The backfill track is preloaded and the ad is eventually shown when there is a no_fill event on track 1 to make sure publishers don’t lose out on revenue.

Testing

How can I test my integration before switching on the bid floor optimisation?

We have a step-by-step guide on how to verify your integration here. It consists of:

  1. Enable event logging
  2. Requesting an insight (bid floor recommendation)
  3. Requesting an ad
  4. Logging the response of that ad request
  5. Verifying whether or not the ad loaded or failed to load
  6. Closing the ad

Our technical team will support and work with your team on verifying the integration.

What happens after the technical integration has been verified?

Once the integration has been verified by our team, Nefta will start receiving mediation events and building the models. Once enough data has been gathered to generate insights, the Nefta team will create an A/B or A/B/C test in order to prove lift. The configuration of the test will depend on a number of factors, such as the size of the traffic, the data collected, and the algorithms that are better suited for the test, but they usually follow this pattern: 34% no optimisation, 33% our default algorithm, 33% our most aggressive algorithm.

What is the optimal size for choosing an app/game?

The minimum number is around 5000 impressions per session. This will allow for more accurate predictions from the outset.

Why does your model need several days before it starts optimising bid floors?

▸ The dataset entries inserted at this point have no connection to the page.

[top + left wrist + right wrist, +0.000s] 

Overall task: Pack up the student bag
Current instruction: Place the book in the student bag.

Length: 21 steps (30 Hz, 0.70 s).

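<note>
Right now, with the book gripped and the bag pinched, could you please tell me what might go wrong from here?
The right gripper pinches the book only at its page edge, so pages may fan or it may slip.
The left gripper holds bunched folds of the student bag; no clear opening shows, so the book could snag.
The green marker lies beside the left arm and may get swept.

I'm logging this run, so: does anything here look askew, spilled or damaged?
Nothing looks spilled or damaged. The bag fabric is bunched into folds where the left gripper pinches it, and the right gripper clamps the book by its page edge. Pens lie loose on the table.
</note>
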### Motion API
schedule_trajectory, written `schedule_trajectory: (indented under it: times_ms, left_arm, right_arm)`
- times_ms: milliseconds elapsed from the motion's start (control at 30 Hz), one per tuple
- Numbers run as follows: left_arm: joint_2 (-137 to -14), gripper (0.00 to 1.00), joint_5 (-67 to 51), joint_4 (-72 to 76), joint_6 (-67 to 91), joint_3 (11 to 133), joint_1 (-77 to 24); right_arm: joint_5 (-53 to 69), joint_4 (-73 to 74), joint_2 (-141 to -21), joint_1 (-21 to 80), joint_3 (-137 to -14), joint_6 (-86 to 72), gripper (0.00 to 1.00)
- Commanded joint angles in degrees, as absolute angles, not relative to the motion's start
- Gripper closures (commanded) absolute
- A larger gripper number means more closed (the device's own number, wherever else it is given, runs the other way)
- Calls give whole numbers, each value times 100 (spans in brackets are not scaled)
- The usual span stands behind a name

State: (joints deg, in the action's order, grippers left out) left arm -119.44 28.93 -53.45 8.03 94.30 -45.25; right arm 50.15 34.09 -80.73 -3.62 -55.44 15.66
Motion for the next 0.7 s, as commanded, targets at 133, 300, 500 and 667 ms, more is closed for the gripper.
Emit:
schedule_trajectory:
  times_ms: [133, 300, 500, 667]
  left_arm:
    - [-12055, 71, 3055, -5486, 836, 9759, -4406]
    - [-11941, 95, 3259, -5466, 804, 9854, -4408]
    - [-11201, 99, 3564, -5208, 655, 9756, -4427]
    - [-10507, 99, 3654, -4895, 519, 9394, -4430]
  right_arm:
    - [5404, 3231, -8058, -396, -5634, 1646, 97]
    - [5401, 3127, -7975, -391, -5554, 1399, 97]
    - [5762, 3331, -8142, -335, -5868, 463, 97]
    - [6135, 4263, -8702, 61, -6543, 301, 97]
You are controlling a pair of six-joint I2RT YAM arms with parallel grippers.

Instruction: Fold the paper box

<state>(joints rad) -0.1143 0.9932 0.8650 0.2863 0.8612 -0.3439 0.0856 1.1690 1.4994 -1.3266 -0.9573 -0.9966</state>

It is the necessary time to have a good market price overview and model calibration. The more users the app has, the shorter the process. The model can serve on the first day but the results won’t be as good.

Why do I need to disable back-to-back ad loading on MAX?

Back-to-back ad loading is enabled by default and causes MAX to automatically preload a second ad on the same ad unit. This is done as an optimisation under the assumption that future ad load calls will also be on the same ad unit, and therefore immediately available. Publishers working with multiple ad units should disable this behaviour. Details are outlined in our documentation here.